Speaking at a press conference in Montego Bay Wednesday, Dr Baden also said that placing Deane in a cell along with people who had intellectual disabilities raised eyebrows. “This whole concept of putting people in that type of cell… should not be permitted,” he said.
“Mario was put in a situation where there were four people — two mentally challenged, one was mute and has other problems — instead of putting him into a separate cell because he was about to be released when someone got there with bail, as I understand,” he said.
He said that he has worked extensively at correction facilities in the United States and for their safety, “mentally challenged people cannot be put in the general population.
“They (mentally challenged) tend to stay by themselves and they tend to be the ones who are picked on and who are beaten in the cell; so there has got to be a separation of mental persons.”
Deane was allegedly beaten by his cellmates at the Barnett Street police lock-up on August 3, hours after he was taken into custody for possession of a small amount of ganja. He died three days later from the injuries. The police initially said that Deane fell from a bunk bed, but later alleged that he was beaten by his cellmates.
Dr Baden was accompanied to the press conference by Deane’s mother Mercia Frazer, his sister Sadiki Deane, his aunt Andrea Frazer and the family attorney Miguel Lorne.

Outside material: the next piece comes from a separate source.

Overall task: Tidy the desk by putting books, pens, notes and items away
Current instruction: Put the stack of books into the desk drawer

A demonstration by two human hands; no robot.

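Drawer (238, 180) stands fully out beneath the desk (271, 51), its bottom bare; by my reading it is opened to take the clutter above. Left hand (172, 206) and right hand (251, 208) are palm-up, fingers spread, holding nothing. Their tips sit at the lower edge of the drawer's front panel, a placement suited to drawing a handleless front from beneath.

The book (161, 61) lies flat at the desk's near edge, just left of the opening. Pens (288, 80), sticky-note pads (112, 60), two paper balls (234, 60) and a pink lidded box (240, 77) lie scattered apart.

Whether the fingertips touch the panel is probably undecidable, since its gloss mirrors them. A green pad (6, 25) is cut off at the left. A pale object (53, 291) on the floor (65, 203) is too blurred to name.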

Lorne, who stated that while the autopsy did not pinpoint who beat Deane, it disproves initial police statements that the injuries he sustained were as as a result of a fall from a bunk in the jail cell.
He said that the matter is now in the hands of the Independent Commission of Investigations (INDECOM) which will make a ruling after receiving the report from the pathology results.
Deane’s mother, meanwhile, was also full of praises for Dr Saranji.
“I want to say thanks to Dr Saranji for he was so gracious to Dr Baden. He was really nice. I met him, we talked and he was co-operative,” the bereaved mother said, while appealing to the public for financial assistance to offset the transportation cost for Dr Baden, among other expenses. “Dr Baden is here, he is not really charging, but we have to take him in and out, and other expenses.”
She said donations can be deposited to Scotiabank account number 823837, or the National Commercial Bank account number 36752.